■ Exercise requirements
Will you quote only the lines starting at the one that contains "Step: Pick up" and ending with the last line of the listing below, inclusive?

---

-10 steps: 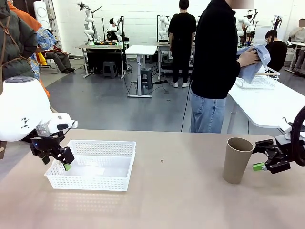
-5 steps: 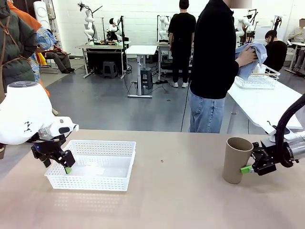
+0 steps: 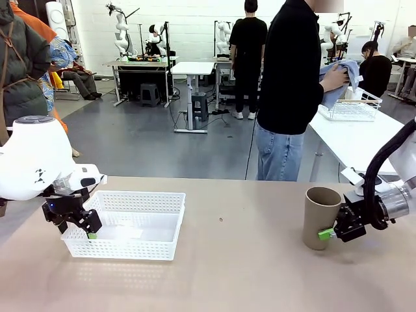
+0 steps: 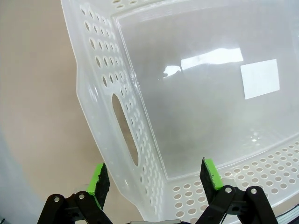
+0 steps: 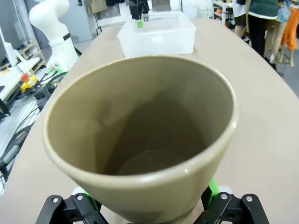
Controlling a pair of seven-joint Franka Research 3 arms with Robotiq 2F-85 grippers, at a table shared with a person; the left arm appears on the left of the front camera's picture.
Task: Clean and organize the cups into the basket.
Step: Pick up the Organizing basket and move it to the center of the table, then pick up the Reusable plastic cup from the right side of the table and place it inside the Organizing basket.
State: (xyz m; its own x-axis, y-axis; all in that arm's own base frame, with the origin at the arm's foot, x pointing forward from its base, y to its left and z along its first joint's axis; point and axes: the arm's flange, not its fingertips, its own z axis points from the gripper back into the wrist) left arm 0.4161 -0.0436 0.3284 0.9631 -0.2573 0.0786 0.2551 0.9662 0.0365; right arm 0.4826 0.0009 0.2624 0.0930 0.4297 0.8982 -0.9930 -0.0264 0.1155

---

■ Response to this exercise
Step: Pick up the Organizing basket and move it to the center of the table, then pick up the Reusable plastic cup from the right side of the table and place it inside the Organizing basket.
State: (xyz m; its own x-axis, y-axis; all in that arm's own base frame, with the origin at the arm's foot, x pointing forward from its base, y to its left and z along its first joint's axis; point and axes: the arm's flange, not its fingertips, its own z axis points from the gripper back into the wrist) left arm 0.4161 -0.0436 0.3284 0.9631 -0.2573 0.0786 0.2551 0.9662 0.0365; right arm 0.4826 0.0009 0.2624 0.0930 0.4297 0.8982 -0.9930 -0.0264 0.1155

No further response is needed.